Sunday 15 March 2009

E sui pannelli solari adesso spunta l’Ici


Secondo alcune interpretazioni la tassa sarebbe dovuta dalle industrie che usano il fotovoltaico

MILANO – L’energia verde si espande? Allora tassiamola. Forse il pensiero non è stato proprio questo. Ma i funzionari del catasto ci sono andati molto vicino. Così hanno deciso di assimilare gli impianti dei pannelli fotovoltaici al pari degli opifici. E quindi tassabile, con tanto di Ici.
Spiegata così sembrerebbe la classica storia di ordinaria burocrazia italica. Eppure lo stabilisce una circolare dell’Agenzia del territorio dello scorso novembre.

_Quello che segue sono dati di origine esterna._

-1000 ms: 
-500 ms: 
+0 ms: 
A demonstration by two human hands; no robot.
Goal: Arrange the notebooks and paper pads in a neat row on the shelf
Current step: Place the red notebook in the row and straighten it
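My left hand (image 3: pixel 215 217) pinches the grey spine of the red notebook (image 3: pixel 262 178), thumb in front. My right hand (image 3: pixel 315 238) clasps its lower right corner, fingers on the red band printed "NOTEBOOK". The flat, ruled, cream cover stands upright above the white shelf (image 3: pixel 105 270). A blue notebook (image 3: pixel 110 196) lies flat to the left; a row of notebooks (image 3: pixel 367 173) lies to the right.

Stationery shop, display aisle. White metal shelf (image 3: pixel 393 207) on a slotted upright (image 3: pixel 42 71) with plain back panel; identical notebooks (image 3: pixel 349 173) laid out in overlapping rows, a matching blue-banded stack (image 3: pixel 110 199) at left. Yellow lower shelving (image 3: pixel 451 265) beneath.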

E da allora si è aperto un contenzioso tra le aziende che operano nel fotovoltaico, rappresentati dall’associazione di settore Assosolare, e i tecnici dell’Agenzia. “Al di la’ delle valutazioni tecniche, in base alle quali riteniamo ci siano fondate ragioni per escludere l’applicazione dell’Ici ai pannelli fotovoltaici – denuncia il presidente di Assosolare – abbiamo fatto presente che sul piano economico l’Ici rappresenterebbe un onere insostenibile per il settore, certamente un serio ostacolo per il suo sviluppo”.
Tanto per fare un esempio pratico, il costo dell’imposta su un normalissimo impianto da 8 megawatt, sarebbe nell’ordine di 140 milioni all’anno.
“Stiamo assistendo alla nascita di tante aziende della filiera produttiva del fotovoltaico, come quelle per assemblaggio delle celle e dei pannelli e oggi il mercato è più fiducioso e solido grazie agli investimenti che i grandi dell’energia stanno facendo proprio in questo settore. I più grossi produttori internazionali di inverter sono italiani ed esportano principalmente all’estero. Sono inoltre in fase di realizzazione alcuni progetti per la produzione in Italia di silicio e, contemporaneamente, stanno emergendo alcuni produttori di moduli che oggi coprono circa il 10% della capacità installata nel nostro Paese. Per il prossimo anno ci si aspetta una crescita della quota di produzione di moduli italiani al 15%”.
Nel 2008 il giro d’affari dell’industria fotovoltaica è stato di circa 800 milioni di euro con una crescita del 500%. Nel 2009 si prevede l’installazione di 250 megawatt con un fatturato di 1 miliardo e 250 milioni In Italia, secondo Assosolare, la crescita prevista sarà costante, a differenza dei due principali mercati europei, che sono Germania e Spagna. Con un incremento medio annuo stimato del 119% rispetto al 26% del totale degli altri paesi europei, l’Italia è oggi considerata un Paese con grandi potenzialità. Secondo una ricerca condotta da EuPd Research e Assosolare, nel 2010 si avvicinerà alla Spagna con 355 megawatt di potenza installata. In pratica poco sotto i 400 megawatt che costituiscono il nuovo tetto annuale della penisola iberica.